Whenever the word "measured" turns up in a line of the data below, copy that line.
——
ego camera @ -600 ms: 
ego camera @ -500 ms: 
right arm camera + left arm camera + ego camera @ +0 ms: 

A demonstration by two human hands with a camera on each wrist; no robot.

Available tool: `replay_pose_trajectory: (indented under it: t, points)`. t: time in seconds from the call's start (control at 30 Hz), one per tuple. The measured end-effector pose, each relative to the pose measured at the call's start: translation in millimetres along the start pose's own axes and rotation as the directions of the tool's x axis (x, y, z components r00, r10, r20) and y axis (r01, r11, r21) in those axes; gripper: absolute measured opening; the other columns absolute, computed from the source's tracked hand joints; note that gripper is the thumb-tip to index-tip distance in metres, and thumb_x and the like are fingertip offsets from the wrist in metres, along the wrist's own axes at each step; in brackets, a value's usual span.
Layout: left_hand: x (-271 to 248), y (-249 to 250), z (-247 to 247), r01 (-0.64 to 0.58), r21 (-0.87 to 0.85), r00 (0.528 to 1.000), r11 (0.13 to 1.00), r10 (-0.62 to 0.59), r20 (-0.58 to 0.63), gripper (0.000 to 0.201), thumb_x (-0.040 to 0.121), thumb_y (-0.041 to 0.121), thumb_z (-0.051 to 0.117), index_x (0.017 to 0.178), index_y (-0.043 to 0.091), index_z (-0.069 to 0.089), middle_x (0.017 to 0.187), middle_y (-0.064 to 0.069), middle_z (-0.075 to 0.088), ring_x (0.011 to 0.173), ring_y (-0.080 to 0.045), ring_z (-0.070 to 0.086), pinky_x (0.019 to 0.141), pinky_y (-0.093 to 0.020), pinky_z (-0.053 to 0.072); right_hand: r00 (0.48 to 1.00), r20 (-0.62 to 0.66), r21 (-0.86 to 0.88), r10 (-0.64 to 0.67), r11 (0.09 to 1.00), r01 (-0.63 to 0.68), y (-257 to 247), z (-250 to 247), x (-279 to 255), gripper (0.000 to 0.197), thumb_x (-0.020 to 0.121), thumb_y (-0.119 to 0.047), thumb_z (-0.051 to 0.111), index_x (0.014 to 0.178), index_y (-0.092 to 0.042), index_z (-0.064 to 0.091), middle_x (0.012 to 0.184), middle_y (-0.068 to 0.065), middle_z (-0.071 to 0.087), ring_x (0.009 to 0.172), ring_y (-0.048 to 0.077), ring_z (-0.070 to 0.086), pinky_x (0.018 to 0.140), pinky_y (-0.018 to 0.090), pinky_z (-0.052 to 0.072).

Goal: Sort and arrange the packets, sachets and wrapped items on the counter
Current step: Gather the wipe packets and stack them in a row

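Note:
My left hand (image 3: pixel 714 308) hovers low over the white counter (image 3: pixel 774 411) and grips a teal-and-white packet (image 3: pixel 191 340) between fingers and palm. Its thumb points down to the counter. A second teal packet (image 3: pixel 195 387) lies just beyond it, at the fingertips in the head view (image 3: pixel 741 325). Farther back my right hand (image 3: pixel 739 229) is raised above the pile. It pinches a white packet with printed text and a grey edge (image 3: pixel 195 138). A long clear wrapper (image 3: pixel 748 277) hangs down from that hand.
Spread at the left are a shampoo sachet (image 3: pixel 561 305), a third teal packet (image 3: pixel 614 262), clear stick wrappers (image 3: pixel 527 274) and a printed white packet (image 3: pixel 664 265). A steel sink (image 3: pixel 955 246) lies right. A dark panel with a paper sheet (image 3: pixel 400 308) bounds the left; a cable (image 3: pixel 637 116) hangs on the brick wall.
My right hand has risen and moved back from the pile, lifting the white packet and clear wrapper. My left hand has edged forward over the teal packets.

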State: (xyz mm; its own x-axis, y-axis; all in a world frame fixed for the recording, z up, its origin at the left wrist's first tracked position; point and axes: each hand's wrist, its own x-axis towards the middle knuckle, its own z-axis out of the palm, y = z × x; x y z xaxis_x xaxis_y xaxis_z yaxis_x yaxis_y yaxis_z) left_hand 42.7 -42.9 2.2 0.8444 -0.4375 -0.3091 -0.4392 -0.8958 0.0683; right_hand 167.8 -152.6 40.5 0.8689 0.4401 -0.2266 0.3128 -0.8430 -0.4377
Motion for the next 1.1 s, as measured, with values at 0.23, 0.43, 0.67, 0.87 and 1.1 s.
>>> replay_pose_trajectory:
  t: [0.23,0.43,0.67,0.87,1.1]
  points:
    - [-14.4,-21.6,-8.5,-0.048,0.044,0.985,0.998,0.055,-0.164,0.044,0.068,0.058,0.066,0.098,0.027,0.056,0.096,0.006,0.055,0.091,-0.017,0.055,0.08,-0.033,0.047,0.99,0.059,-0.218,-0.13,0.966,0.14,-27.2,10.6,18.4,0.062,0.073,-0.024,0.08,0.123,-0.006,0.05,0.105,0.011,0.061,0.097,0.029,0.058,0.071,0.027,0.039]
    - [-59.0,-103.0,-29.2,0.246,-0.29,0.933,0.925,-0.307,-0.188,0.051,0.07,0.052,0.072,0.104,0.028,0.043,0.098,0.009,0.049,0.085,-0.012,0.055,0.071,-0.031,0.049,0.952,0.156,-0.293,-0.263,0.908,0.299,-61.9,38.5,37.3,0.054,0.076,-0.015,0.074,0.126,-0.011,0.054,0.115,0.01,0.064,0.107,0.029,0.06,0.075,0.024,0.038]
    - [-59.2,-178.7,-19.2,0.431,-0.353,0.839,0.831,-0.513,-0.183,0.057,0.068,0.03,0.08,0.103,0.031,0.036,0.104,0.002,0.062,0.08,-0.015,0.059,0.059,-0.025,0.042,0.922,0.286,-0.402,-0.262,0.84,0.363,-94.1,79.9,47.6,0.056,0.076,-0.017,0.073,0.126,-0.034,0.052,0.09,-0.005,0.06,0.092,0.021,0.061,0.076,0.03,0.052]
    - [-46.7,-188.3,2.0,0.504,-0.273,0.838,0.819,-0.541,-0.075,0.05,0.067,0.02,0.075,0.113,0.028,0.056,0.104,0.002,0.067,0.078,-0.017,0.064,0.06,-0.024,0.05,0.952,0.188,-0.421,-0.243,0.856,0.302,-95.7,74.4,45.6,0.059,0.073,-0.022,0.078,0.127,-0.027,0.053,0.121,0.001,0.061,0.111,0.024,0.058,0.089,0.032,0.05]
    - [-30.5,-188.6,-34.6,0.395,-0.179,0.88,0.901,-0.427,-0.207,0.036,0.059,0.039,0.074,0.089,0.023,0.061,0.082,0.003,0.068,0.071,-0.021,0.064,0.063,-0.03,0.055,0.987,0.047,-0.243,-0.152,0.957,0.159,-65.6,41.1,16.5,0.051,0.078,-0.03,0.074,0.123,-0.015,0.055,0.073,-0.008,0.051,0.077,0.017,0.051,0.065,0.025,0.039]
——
- Exercise output:
Available tool: `replay_pose_trajectory: (indented under it: t, points)`. t: time in seconds from the call's start (control at 30 Hz), one per tuple. The measured end-effector pose, each relative to the pose measured at the call's start: translation in millimetres along the start pose's own axes and rotation as the directions of the tool's x axis (x, y, z components r00, r10, r20) and y axis (r01, r11, r21) in those axes; gripper: absolute measured opening; the other columns absolute, computed from the source's tracked hand joints; note that gripper is the thumb-tip to index-tip distance in metres, and thumb_x and the like are fingertip offsets from the wrist in metres, along the wrist's own axes at each step; in brackets, a value's usual span.
Motion for the next 1.1 s, as measured, with values at 0.23, 0.43, 0.67, 0.87 and 1.1 s.

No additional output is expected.